§ **TASK REQUIREMENTS**: Using the data that follows, return exactly the lines from the one that contains "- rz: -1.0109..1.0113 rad" through the one that contains "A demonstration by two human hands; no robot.", ends included.

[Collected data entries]
<<<<
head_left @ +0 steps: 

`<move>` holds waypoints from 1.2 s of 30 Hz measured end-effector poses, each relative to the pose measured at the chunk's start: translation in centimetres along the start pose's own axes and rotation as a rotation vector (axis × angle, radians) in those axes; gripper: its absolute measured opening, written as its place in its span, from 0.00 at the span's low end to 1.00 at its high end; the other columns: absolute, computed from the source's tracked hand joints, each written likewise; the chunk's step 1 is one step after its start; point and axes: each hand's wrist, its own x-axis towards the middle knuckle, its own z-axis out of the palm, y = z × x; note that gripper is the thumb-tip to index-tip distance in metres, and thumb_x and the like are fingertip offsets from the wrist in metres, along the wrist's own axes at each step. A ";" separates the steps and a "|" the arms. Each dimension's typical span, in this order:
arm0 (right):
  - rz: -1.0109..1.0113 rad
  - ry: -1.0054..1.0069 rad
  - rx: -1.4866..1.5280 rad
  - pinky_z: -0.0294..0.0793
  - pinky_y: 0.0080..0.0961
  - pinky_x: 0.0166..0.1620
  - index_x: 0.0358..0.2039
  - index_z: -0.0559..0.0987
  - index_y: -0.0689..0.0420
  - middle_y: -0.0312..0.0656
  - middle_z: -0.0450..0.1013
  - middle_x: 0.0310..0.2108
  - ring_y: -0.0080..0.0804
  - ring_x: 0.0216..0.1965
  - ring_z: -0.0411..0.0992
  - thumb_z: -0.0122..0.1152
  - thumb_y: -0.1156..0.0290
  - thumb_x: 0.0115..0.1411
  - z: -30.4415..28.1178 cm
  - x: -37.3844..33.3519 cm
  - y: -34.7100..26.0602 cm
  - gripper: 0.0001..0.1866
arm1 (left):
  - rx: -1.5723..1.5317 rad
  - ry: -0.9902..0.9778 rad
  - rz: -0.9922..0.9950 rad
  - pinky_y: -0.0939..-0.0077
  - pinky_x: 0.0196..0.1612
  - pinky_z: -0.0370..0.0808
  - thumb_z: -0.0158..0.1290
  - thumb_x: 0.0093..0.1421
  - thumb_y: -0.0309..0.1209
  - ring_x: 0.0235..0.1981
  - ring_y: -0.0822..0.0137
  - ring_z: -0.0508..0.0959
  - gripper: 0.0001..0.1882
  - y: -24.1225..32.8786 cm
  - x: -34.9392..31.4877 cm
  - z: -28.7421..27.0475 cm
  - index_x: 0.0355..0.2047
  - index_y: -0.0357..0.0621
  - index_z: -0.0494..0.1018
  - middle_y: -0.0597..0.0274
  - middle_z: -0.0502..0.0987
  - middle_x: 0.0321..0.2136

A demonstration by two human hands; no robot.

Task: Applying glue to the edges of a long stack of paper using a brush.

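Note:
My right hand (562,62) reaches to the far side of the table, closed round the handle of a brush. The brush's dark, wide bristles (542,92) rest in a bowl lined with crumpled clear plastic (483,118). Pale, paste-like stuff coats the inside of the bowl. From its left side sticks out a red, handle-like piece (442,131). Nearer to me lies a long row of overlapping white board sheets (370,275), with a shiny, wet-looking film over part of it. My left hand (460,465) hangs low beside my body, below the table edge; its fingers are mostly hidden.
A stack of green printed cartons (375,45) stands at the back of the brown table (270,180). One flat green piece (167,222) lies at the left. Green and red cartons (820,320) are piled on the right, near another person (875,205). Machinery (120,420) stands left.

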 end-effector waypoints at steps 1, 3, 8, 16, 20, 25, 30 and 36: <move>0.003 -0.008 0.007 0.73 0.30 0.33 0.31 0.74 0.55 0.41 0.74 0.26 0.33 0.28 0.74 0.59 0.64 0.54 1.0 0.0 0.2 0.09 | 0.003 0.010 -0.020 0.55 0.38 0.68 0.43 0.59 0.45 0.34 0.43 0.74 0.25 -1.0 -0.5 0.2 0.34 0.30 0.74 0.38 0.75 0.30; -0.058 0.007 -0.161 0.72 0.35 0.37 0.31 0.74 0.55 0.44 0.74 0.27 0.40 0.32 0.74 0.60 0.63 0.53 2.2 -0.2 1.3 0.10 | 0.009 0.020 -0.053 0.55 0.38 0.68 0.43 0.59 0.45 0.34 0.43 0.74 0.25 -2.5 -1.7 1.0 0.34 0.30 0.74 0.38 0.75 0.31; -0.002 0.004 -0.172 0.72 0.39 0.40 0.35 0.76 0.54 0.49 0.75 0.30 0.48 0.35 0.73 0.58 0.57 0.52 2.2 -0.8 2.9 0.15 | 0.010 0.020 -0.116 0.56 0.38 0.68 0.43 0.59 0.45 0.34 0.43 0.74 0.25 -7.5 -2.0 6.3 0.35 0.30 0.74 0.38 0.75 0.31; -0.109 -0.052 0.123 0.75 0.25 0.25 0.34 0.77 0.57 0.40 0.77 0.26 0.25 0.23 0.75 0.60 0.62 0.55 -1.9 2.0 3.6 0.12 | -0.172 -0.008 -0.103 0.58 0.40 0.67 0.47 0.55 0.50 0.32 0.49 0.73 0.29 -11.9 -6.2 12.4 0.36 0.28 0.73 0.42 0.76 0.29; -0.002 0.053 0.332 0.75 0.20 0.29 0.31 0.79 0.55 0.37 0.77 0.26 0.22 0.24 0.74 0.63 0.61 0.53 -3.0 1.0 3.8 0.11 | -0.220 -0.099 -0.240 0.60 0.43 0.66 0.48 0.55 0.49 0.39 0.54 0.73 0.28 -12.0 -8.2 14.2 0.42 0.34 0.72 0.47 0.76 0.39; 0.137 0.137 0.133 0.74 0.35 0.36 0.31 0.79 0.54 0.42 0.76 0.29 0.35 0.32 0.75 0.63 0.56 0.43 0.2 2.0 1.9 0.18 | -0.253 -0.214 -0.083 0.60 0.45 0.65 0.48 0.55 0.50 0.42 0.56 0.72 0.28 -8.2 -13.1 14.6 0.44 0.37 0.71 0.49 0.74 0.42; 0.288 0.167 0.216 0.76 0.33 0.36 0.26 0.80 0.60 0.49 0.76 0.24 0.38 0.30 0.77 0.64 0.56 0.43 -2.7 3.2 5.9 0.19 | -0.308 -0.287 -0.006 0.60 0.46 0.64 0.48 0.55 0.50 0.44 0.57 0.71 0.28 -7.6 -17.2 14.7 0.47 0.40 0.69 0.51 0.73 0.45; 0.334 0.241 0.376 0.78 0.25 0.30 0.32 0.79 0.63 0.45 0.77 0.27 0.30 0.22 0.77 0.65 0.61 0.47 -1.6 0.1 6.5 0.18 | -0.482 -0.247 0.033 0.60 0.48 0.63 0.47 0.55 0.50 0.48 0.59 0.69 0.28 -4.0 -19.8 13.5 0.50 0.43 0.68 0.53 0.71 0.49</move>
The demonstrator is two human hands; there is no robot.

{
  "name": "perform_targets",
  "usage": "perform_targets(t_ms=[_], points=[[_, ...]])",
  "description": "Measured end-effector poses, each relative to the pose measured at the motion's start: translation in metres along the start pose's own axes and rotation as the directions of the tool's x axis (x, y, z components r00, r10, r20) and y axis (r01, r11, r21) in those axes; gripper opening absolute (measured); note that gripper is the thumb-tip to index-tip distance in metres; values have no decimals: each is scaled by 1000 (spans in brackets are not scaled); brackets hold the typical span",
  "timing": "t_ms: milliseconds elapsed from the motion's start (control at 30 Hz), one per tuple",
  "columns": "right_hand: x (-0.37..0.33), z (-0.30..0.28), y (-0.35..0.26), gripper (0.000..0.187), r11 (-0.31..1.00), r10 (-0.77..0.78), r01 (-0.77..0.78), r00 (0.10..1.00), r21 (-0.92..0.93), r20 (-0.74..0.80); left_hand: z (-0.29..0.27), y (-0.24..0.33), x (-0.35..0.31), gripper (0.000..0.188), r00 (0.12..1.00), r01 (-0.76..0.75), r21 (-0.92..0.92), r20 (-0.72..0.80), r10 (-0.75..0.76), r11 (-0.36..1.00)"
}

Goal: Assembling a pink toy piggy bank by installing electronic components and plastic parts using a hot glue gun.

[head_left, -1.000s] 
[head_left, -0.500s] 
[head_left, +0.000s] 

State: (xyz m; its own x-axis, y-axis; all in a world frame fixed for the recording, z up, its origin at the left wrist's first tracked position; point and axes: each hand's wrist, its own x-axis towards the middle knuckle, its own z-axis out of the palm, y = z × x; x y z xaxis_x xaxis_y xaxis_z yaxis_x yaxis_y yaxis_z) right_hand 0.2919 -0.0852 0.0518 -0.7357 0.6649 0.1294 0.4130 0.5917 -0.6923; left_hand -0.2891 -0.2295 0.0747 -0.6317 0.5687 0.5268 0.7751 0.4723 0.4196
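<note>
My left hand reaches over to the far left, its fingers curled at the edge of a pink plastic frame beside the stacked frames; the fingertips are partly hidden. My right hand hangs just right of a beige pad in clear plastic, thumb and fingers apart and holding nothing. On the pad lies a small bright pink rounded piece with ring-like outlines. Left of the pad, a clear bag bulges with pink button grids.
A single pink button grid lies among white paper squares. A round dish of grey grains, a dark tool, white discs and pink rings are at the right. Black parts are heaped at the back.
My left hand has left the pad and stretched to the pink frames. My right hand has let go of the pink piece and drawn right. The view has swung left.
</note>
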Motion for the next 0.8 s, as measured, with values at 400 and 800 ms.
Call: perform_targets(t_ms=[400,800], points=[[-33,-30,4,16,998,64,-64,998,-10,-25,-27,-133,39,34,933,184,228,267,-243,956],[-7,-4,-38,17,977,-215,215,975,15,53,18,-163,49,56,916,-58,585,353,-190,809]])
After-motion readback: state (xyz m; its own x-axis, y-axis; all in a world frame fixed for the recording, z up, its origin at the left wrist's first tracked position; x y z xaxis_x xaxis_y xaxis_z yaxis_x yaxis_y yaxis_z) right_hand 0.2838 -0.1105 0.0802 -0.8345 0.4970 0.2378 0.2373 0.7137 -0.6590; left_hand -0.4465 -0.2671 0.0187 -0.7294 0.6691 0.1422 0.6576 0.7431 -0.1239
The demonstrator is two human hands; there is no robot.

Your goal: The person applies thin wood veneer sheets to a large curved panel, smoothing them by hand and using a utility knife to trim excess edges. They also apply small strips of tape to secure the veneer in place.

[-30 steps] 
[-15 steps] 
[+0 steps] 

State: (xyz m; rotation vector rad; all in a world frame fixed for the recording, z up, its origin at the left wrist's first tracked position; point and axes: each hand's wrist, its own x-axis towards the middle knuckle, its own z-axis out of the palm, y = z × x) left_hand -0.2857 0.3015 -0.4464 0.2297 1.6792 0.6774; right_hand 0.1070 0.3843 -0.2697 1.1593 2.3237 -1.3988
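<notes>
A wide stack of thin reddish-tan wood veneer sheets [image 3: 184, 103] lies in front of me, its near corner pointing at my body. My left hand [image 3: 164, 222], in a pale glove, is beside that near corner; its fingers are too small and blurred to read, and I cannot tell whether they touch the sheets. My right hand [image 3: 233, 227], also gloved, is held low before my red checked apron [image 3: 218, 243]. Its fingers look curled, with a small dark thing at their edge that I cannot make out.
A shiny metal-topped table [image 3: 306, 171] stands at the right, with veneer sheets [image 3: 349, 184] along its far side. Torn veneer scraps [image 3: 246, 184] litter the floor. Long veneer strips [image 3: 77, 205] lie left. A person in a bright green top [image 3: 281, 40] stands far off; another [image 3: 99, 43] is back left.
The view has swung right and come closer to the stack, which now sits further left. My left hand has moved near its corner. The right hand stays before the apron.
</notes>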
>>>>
§ **RESPONSE TO THE EXERCISE**:
  - rz: -1.0109..1.0113 rad
  - ry: -1.0054..1.0069 rad
  - rx: -1.4866..1.5280 rad
  - pinky_z: -0.0294..0.0793
  - pinky_y: 0.0080..0.0961
  - pinky_x: 0.0166..0.1620
  - index_x: 0.0358..0.2039
  - index_z: -0.0559..0.0987
  - index_y: -0.0689..0.0420
  - middle_y: -0.0312..0.0656
  - middle_z: -0.0450..0.1013
  - middle_x: 0.0310..0.2108
  - ring_y: -0.0080..0.0804
  - ring_x: 0.0216..0.1965
  - ring_z: -0.0411..0.0992
  - thumb_z: -0.0122..0.1152
  - thumb_y: -0.1156..0.0290
  - thumb_x: 0.0115..0.1411
  - z: -30.4415..28.1178 cm
  - x: -37.3844..33.3519 cm
  - y: -34.7100..26.0602 cm
  - gripper: 0.0001..0.1866
arm1 (left):
  - rx: -1.5723..1.5317 rad
  - ry: -0.9902..0.9778 rad
  - rz: -0.9922..0.9950 rad
  - pinky_y: -0.0939..-0.0077
  - pinky_x: 0.0196..0.1612
  - pinky_z: -0.0370..0.0808
  - thumb_z: -0.0158..0.1290
  - thumb_x: 0.0093..0.1421
  - thumb_y: -0.0309..0.1209
  - ring_x: 0.0235..0.1981
  - ring_y: -0.0822..0.0137
  - ring_z: -0.0508..0.0959
  - gripper: 0.0001..0.1882
  - y: -24.1225..32.8786 cm
  - x: -34.9392..31.4877 cm
  - z: -28.7421..27.0475 cm
  - index_x: 0.0355..0.2047
  - index_y: -0.0357..0.0621
  - index_z: -0.0494..0.1018
  - middle_y: -0.0597..0.0274
  - middle_z: -0.0502..0.0987
  - middle_x: 0.0321..0.2136

A demonstration by two human hands; no robot.

This exercise is finished.